_Task_: In the records below, find the line with "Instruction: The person" and the line with "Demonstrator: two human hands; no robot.". Print both exactly, along with every line between them, and no other line.

_Data shown_:
····················
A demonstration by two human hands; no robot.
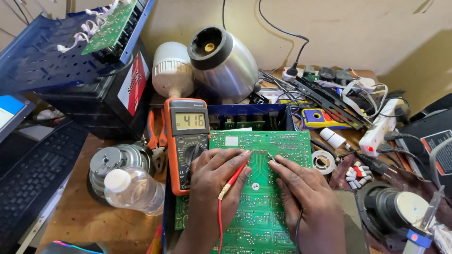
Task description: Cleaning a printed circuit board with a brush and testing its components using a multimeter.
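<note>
A green circuit board [263,146] lies flat in front of me on a blue chassis. My left hand [214,188] rests on the board and holds a red test probe [234,178], its tip touching the board near a row of chip pins. My right hand [306,193] holds a second probe with a thin metal tip [270,157] on the same row; its black lead runs under my wrist. An orange multimeter [187,141] leans just left of the board, its display lit with a reading.
A clear plastic bottle [134,190] lies by a metal disc at the left. A black battery [103,99], a white bulb [172,70] and a steel dome [223,61] stand behind. Power strip [379,129], cables and solder reel [323,162] crowd the right. A keyboard [33,174] sits far left.
</note>
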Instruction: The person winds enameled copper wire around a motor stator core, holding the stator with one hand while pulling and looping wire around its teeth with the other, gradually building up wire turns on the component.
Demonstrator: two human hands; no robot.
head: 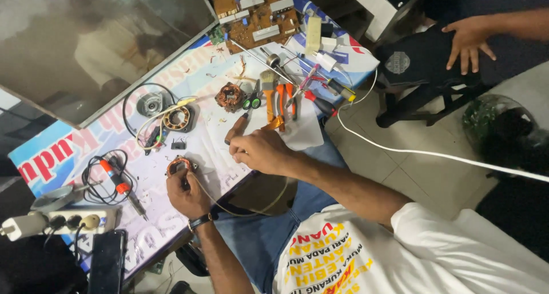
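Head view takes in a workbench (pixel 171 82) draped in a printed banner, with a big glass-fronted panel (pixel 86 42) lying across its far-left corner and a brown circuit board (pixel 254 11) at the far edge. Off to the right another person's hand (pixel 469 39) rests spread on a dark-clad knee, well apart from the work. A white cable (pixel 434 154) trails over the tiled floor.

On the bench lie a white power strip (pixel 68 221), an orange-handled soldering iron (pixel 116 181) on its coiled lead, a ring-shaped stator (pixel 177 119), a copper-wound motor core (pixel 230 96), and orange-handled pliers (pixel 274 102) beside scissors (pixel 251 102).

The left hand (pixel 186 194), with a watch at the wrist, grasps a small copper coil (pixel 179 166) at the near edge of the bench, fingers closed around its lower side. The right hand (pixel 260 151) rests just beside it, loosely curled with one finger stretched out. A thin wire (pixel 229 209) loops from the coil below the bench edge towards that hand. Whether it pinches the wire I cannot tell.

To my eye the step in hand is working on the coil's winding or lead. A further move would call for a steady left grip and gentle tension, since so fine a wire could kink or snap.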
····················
_Reply to the exercise_:
Instruction: The person winds enameled copper wire around a motor stator core, holding the stator with one hand while pulling and looping wire around its teeth with the other, gradually building up wire turns on the component.
Demonstrator: two human hands; no robot.

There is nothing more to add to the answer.